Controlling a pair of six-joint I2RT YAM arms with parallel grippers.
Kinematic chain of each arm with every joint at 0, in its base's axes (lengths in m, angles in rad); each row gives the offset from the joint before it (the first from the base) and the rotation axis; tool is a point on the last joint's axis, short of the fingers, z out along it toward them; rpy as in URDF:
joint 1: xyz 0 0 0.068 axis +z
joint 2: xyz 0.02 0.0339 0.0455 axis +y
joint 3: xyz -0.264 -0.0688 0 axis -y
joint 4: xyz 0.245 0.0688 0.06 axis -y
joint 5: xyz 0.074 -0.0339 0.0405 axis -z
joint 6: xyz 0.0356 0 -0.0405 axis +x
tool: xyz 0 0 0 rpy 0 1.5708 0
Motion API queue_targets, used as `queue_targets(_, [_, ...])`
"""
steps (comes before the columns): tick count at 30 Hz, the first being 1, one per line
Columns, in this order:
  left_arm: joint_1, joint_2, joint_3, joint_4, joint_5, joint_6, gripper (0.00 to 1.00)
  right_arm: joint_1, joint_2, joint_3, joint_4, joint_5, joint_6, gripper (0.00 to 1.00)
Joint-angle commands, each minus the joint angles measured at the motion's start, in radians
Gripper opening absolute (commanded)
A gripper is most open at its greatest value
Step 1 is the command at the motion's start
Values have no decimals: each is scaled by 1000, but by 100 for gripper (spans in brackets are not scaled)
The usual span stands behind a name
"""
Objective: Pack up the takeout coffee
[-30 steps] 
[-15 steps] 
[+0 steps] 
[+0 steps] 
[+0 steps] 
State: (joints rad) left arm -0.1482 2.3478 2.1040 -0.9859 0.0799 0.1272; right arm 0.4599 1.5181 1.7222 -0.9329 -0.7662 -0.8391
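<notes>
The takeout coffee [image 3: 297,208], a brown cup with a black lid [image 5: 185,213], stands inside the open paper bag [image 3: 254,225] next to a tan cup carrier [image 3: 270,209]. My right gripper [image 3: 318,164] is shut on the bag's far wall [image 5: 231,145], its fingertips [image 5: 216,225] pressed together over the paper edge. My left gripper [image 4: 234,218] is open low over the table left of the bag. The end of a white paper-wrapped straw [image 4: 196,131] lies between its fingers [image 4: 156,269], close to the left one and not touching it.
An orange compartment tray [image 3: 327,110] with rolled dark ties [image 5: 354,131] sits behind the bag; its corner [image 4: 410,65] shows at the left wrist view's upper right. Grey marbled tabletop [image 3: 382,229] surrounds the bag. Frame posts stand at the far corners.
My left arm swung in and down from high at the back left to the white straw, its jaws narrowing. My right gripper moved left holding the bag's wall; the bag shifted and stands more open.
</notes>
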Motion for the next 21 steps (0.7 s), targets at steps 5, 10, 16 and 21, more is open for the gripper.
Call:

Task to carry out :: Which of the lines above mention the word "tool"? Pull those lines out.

Completed exercise ::
Kinematic chain of each arm with every joint at 0, in its base's axes (lengths in m, angles in rad); each row gives the offset from the joint before it (the first from the base) and the rotation axis; tool is a point on the last joint's axis, short of the fingers, z out along it toward them; rpy as in URDF:
tool: xyz 0 0 0 rpy 0 1.5708 0

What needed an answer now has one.